Pharmaceutics (2021-03-07)
Consuelo Ripoll, Pilar Herrero-Foncubierta, Virginia Puente-Muñoz, M Carmen Gonzalez-Garcia, Delia Miguel, Sandra Resa, Jose M Paredes, Maria J Ruedas-Rama, Emilio Garcia-Fernandez, Mar Roldan, Susana Rocha, Herlinde De Keersmaecker, Johan Hofkens, Miguel Martin, Juan M Cuerva, Angel Orte
RÉSUMÉ

Recently, it was proposed that the thiophene ring is capable of promoting mitochondrial accumulation when linked to fluorescent markers. As a noncharged group, thiophene presents several advantages from a synthetic point of view, making it easier to incorporate such a side moiety into different molecules.

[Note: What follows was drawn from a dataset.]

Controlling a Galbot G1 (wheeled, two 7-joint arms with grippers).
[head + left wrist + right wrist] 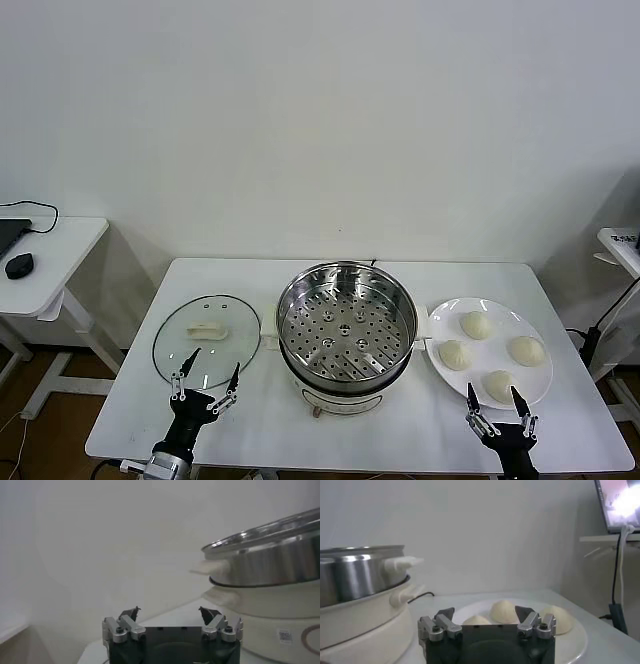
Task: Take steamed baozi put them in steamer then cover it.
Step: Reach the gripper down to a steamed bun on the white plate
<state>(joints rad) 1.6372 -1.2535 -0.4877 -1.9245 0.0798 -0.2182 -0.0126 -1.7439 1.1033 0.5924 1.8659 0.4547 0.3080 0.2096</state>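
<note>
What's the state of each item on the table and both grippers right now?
steamer: uncovered, perforated tray empty
cover: off the steamer, flat on the table to the steamer's left
baozi: four, all on the plate
plate: right of the steamer, holding the baozi
left gripper: open, empty, at the cover's near edge
right gripper: open, empty, at the plate's near edge

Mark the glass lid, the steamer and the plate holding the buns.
glass lid (pixel 206 331): head view, on its cream-white handle.
steamer (pixel 346 327): head view, on the perforated tray inside.
plate (pixel 447 310): head view, on its bare rim.
</note>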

Herein, we confirm the general applicability of the thiophene group as a mitochondrial carrier for drugs and fluorescent markers based on a new concept of nonprotonable, noncharged transporter. We implemented this concept in a medicinal chemistry application by developing an antitumor, metabolic chimeric drug based on the pyruvate dehydrogenase kinase (PDHK) inhibitor dichloroacetate (DCA). The promising features of the thiophene moiety as a noncharged carrier for targeting mitochondria may represent a starting point for the design of new metabolism-targeting drugs.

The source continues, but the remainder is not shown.